[Exercise]
Line by line, set down the following material again exactly.

•••••

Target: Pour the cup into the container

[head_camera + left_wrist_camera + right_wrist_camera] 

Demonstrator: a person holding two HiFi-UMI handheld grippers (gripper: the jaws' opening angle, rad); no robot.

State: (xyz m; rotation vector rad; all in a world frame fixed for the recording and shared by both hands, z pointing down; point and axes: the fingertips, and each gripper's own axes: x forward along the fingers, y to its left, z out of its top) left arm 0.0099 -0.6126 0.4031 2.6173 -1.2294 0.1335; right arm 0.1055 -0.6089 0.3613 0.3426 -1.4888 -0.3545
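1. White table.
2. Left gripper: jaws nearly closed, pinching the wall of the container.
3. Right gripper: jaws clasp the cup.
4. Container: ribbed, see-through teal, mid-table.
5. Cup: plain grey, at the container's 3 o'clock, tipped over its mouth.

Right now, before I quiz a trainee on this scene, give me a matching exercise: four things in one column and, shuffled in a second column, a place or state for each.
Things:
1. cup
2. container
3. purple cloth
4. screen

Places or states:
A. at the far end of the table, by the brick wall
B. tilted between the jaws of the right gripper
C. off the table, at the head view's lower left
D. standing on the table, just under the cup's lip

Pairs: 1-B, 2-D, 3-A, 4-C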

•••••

[Answer below]
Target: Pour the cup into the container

[head_camera + left_wrist_camera + right_wrist_camera] 

Demonstrator: a person holding two HiFi-UMI handheld grippers (gripper: the jaws' opening angle, rad); no robot.

State: (xyz m; rotation vector rad; all in a world frame fixed for the recording and shared by both hands, z pointing down; point and axes: the fingertips, and each gripper's own axes: x forward along the fingers, y to its left, z out of its top) left arm 0.0099 -0.6126 0.4031 2.6173 -1.2294 0.1335; right arm 0.1055 -0.6089 0.3613 0.3426 -1.4888 -0.3545
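1. White table.
2. Left gripper: jaws nearly closed, pinching the wall of the container.
3. Right gripper: jaws clasp the cup.
4. Container: ribbed, see-through teal, mid-table.
5. Cup: plain grey, at the container's 3 o'clock, tipped over its mouth.

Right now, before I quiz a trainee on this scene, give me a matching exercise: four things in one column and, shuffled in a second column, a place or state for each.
Things:
1. cup
2. container
3. purple cloth
4. screen

Places or states:
A. at the far end of the table, by the brick wall
B. tilted between the jaws of the right gripper
C. off the table, at the head view's lower left
D. standing on the table, just under the cup's lip

Pairs: 1-B, 2-D, 3-A, 4-C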

This exercise has no more to it.